L’argument de départ de La Peau froide brille par sa simplicité élémentaire. Un homme est débarqué sur une île perdue dans l’Atlantique sud pour y accomplir une mission de climatologie d’un an. Très rapidement, on apprend que cet exil volontaire est motivé par un passé marqué du sceau de la violence et de la trahison et qu’il a saisi cette occasion de se tenir au large et en marge du monde pour lire et méditer, entre deux relevés climatologiques. Et, encore plus vite, il est obligé d’abandonner tous ses projets devant l’assaut de créatures marines acharnées à sa perte. Face à la menace, il ne trouve alors le salut qu’en extorquant la protection du seul autre habitant de l’île, un être fruste et mutique, vivant reclus dans un phare, dont il ne connaît que le nom: Batís Caffó.


Sur cette trame minimaliste que l’on pourrait craindre répétitive, Albert Sánchez Piñol brode un huis clos oppressant où l’assaut incessant des vagues de l’Atlantique contre les murs du phare s’efface devant la fureur et le caractère incompréhensible des attaques de créatures issues des abysses. Des êtres semblables à l’homme à bien des égards, mais dont l’étrangeté, voire la monstruosité, repousse toute tentative de communication.
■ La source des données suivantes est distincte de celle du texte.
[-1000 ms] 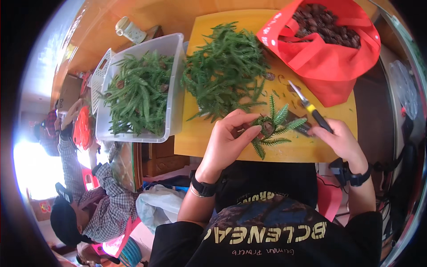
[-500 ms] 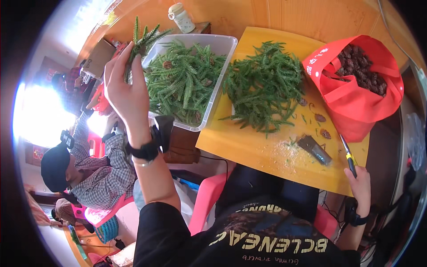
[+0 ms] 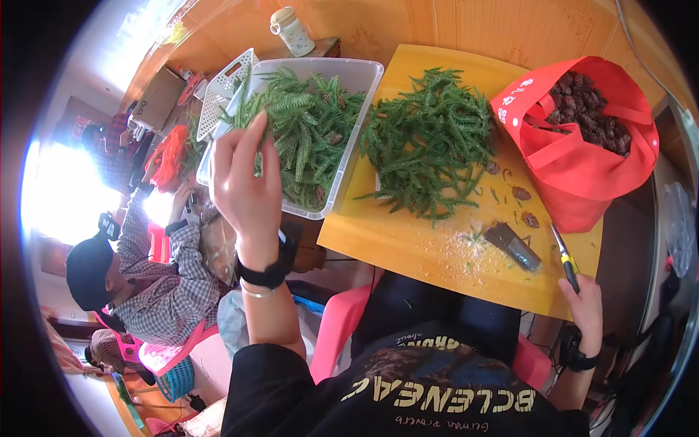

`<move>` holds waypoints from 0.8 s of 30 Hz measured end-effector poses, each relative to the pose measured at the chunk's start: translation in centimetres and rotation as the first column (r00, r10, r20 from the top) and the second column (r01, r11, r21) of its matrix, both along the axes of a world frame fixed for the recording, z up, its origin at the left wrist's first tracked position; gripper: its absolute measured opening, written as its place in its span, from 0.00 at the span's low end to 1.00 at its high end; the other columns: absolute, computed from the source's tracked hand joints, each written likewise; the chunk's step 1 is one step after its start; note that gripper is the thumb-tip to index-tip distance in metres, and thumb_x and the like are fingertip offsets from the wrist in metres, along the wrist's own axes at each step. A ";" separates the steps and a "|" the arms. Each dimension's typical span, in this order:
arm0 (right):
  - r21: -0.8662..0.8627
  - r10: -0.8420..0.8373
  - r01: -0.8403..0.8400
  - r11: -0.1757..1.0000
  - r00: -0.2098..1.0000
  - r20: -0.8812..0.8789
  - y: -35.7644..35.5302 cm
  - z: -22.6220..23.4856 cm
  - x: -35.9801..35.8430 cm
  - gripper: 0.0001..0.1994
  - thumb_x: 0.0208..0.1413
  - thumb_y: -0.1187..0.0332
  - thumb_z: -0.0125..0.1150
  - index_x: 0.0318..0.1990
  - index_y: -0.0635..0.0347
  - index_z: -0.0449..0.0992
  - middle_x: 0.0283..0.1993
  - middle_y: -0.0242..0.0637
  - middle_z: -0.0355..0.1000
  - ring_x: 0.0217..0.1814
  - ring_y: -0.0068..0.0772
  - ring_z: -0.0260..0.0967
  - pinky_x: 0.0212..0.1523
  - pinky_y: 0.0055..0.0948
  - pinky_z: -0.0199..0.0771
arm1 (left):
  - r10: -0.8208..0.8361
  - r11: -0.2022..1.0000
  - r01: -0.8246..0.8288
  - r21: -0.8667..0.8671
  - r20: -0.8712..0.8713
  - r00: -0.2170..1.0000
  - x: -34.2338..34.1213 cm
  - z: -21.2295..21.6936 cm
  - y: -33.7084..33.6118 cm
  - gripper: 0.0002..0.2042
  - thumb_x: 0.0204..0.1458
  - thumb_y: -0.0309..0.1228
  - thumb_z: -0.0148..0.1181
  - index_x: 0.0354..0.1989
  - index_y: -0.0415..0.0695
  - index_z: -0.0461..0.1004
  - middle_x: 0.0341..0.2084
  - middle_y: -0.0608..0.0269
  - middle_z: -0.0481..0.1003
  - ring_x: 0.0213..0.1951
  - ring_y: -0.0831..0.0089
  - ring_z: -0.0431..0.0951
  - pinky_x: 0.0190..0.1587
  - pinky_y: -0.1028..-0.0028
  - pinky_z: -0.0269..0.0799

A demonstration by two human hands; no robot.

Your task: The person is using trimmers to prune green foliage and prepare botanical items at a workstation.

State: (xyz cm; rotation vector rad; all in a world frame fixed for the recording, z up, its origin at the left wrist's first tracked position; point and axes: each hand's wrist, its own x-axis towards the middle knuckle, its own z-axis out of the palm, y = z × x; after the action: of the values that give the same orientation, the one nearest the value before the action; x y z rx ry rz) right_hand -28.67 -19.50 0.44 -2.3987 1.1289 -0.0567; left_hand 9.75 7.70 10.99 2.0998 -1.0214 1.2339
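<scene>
My left hand (image 3: 251,186) is over the clear plastic bin (image 3: 356,164), fingers pinched at an artificial green pine sprig (image 3: 284,102). Sprigs and small brown pine cones fill the bin; my hand hides part of its near left side. At the table's right front corner my right hand (image 3: 585,306) is closed round a slim tool (image 3: 567,264) with a yellow-and-black handle and a pointed metal tip. Its exact kind is unclear. Between my hands a loose heap of green sprigs (image 3: 429,142) lies on the yellow tabletop (image 3: 364,237).
A red bag (image 3: 575,182) full of brown cones stands at the right edge. A dark block (image 3: 513,246), whitish crumbs and a few loose cones (image 3: 529,219) lie near the front. A white bottle (image 3: 293,33) and white basket (image 3: 224,91) are behind. A co-worker (image 3: 156,280) sits at left.
My left hand has moved right and down with the sprig, from the bin's left side to over it. The white basket has come into sight. My right hand has barely moved.
</scene>
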 end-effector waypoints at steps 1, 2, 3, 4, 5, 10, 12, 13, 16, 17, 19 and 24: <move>0.001 0.002 -0.002 1.000 1.000 0.000 0.0 0.0 0.0 0.18 0.49 0.62 0.59 0.21 0.68 0.61 0.21 0.51 0.61 0.30 0.54 0.60 0.32 0.43 0.59 | 0.026 1.000 -0.026 0.012 0.000 1.000 -0.9 -0.2 0.4 0.13 0.41 0.19 0.59 0.38 0.45 0.77 0.27 0.61 0.71 0.29 0.67 0.73 0.33 0.72 0.68; 0.001 0.006 -0.006 1.000 1.000 -0.004 0.0 0.0 0.0 0.18 0.49 0.62 0.59 0.21 0.69 0.61 0.22 0.51 0.61 0.30 0.54 0.60 0.32 0.43 0.59 | 0.007 1.000 -0.006 0.026 -0.021 1.000 -1.5 -0.5 0.7 0.15 0.39 0.18 0.60 0.38 0.45 0.77 0.27 0.62 0.71 0.30 0.66 0.73 0.33 0.72 0.68; 0.001 0.010 -0.010 1.000 1.000 -0.008 0.0 0.0 0.1 0.19 0.49 0.61 0.59 0.21 0.69 0.61 0.22 0.51 0.61 0.30 0.54 0.60 0.33 0.43 0.60 | 0.003 0.999 -0.002 0.052 -0.030 1.000 -1.7 -1.1 0.8 0.15 0.39 0.18 0.60 0.38 0.45 0.77 0.28 0.62 0.71 0.31 0.66 0.73 0.34 0.72 0.69; 0.002 0.011 -0.011 1.000 1.000 -0.008 0.1 0.1 0.1 0.19 0.49 0.61 0.59 0.21 0.69 0.61 0.22 0.51 0.61 0.30 0.54 0.60 0.33 0.43 0.60 | -0.002 0.997 0.005 0.076 -0.039 0.999 -1.7 -1.8 1.0 0.16 0.38 0.19 0.60 0.39 0.45 0.76 0.29 0.62 0.71 0.31 0.65 0.73 0.34 0.71 0.69; 0.012 0.003 -0.003 1.000 1.000 -0.011 0.2 0.2 0.2 0.19 0.49 0.61 0.58 0.21 0.69 0.61 0.22 0.51 0.62 0.30 0.54 0.60 0.33 0.43 0.60 | 0.051 0.982 -0.026 0.186 -0.135 0.990 -1.8 -2.2 1.3 0.17 0.38 0.20 0.60 0.41 0.44 0.75 0.30 0.61 0.71 0.34 0.63 0.72 0.37 0.69 0.68; 0.012 -0.003 0.003 1.000 1.000 -0.015 0.3 -0.1 -0.1 0.18 0.49 0.61 0.58 0.22 0.68 0.61 0.23 0.52 0.62 0.30 0.54 0.60 0.32 0.42 0.60 | -0.136 0.956 0.251 0.155 -0.523 0.841 -4.2 -0.6 1.6 0.17 0.36 0.25 0.64 0.39 0.41 0.75 0.34 0.56 0.73 0.37 0.59 0.72 0.42 0.67 0.68; -0.029 -0.023 0.024 0.999 0.999 0.030 0.2 -0.2 -0.3 0.16 0.49 0.63 0.58 0.24 0.69 0.63 0.22 0.52 0.61 0.26 0.51 0.60 0.29 0.39 0.60 | -0.397 0.863 0.503 0.048 -0.550 0.735 -6.7 1.4 0.3 0.17 0.33 0.25 0.63 0.37 0.41 0.75 0.34 0.57 0.74 0.37 0.60 0.73 0.40 0.66 0.69; -0.030 -0.039 0.040 0.999 0.999 0.020 0.1 -0.5 -0.2 0.16 0.49 0.63 0.58 0.24 0.69 0.63 0.22 0.52 0.61 0.26 0.51 0.60 0.29 0.39 0.60 | -0.519 0.765 0.643 0.035 -0.558 0.647 -7.8 2.3 -0.5 0.17 0.32 0.24 0.63 0.36 0.40 0.75 0.33 0.58 0.74 0.36 0.60 0.74 0.39 0.65 0.70; -0.122 0.063 -0.050 0.991 0.992 0.105 0.0 -1.0 0.5 0.14 0.50 0.64 0.58 0.26 0.67 0.65 0.24 0.50 0.63 0.29 0.51 0.62 0.32 0.41 0.61 | -0.800 0.477 0.869 0.129 -0.347 0.490 -12.8 4.0 -1.9 0.11 0.30 0.30 0.66 0.26 0.45 0.76 0.26 0.64 0.75 0.30 0.73 0.75 0.28 0.73 0.71; -0.129 0.091 -0.077 0.989 0.990 0.106 0.0 -1.4 0.8 0.13 0.50 0.65 0.58 0.26 0.68 0.65 0.25 0.50 0.63 0.31 0.51 0.62 0.33 0.41 0.61 | -0.948 0.292 0.898 0.330 -0.025 0.317 -12.5 4.8 -3.0 0.13 0.29 0.36 0.66 0.26 0.45 0.76 0.26 0.64 0.75 0.28 0.73 0.74 0.25 0.74 0.68; -0.147 0.146 -0.134 0.980 0.987 0.073 -0.3 -1.5 1.2 0.13 0.49 0.66 0.58 0.29 0.68 0.66 0.30 0.51 0.65 0.37 0.52 0.62 0.38 0.41 0.62 | -0.926 0.360 0.888 0.287 -0.011 0.378 -14.4 6.6 -3.4 0.06 0.42 0.34 0.54 0.24 0.55 0.79 0.21 0.74 0.75 0.26 0.82 0.74 0.36 0.78 0.68; -0.215 0.201 -0.191 0.958 0.979 0.022 -0.4 -3.4 1.3 0.13 0.46 0.68 0.60 0.31 0.70 0.66 0.36 0.51 0.65 0.43 0.53 0.61 0.44 0.40 0.62 | -0.590 0.740 0.589 -0.325 0.108 0.800 -19.2 1.9 -4.3 0.08 0.42 0.29 0.51 0.25 0.54 0.79 0.21 0.74 0.73 0.22 0.80 0.72 0.28 0.85 0.67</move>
State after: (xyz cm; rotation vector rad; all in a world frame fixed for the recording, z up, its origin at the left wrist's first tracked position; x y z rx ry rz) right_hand -27.36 -19.87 -2.95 -2.6736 0.8987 -0.1707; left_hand -9.43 3.44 12.90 1.3433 -1.2389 0.9839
Inlassablement, nuit après nuit, les deux hommes s’opposent ainsi aux offensives des crapauds, comme Batís les surnomme, retranchés dans le phare transformé en bunker. À coups de carabine, avec des explosifs ou plus simplement dans un corps à corps sauvage, ils luttent d’arrache-pied pour leur survie, massacrant les vagues d’assaut ennemies avec une application dénuée de sentiment. Et, peu-à-peu, le spectacle de la tuerie renvoie le compagnon de Batís, narrateur des événements, à l’image de sa propre condition, à ses préjugés et à l’absurdité d’un conflit dont les enjeux lui échappent.


Tout au long du récit, on pense évidemment à Howard P. Lovecraft, mais également à William Hope Hodgson. Les vastes espaces maritimes, les profondeurs océaniques et l’effroi de l’inconnu nous y poussent inexorablement. Mais, il y a la mascotte, une créature marine de sexe féminin adoptée par Batís, dont il abuse sans vergogne pour assouvir sa libido. Elle exhale une sensualité trouble, dépourvue de tabou, introduisant le doute dans l’esprit du narrateur. À son contact, pendant que la rage des combats se transforme en lassitude, il développe un étrange sentiment de proximité le poussant à s’interroger. L’affrontement avec les crapauds est-il inévitable ? L’incommunicabilité avec ces créatures est-elle vraiment définitive ? Ne pourrait-on pas trouver un terrain d’entente avec elles, même si Batís s’y oppose ? Ces questions le taraudent jusqu’à un dénouement, en forme de mise en abyme qui calme tout net.


Roman à l’atmosphère prenante, La Peau froide use des ressorts du fantastique pour confronter l’homme à lui-même, dévoilant à sa raison la monstruosité de son esprit. À moins que dans un réflexe salutaire, il ne surmonte cette noirceur intrinsèque. Pas facile.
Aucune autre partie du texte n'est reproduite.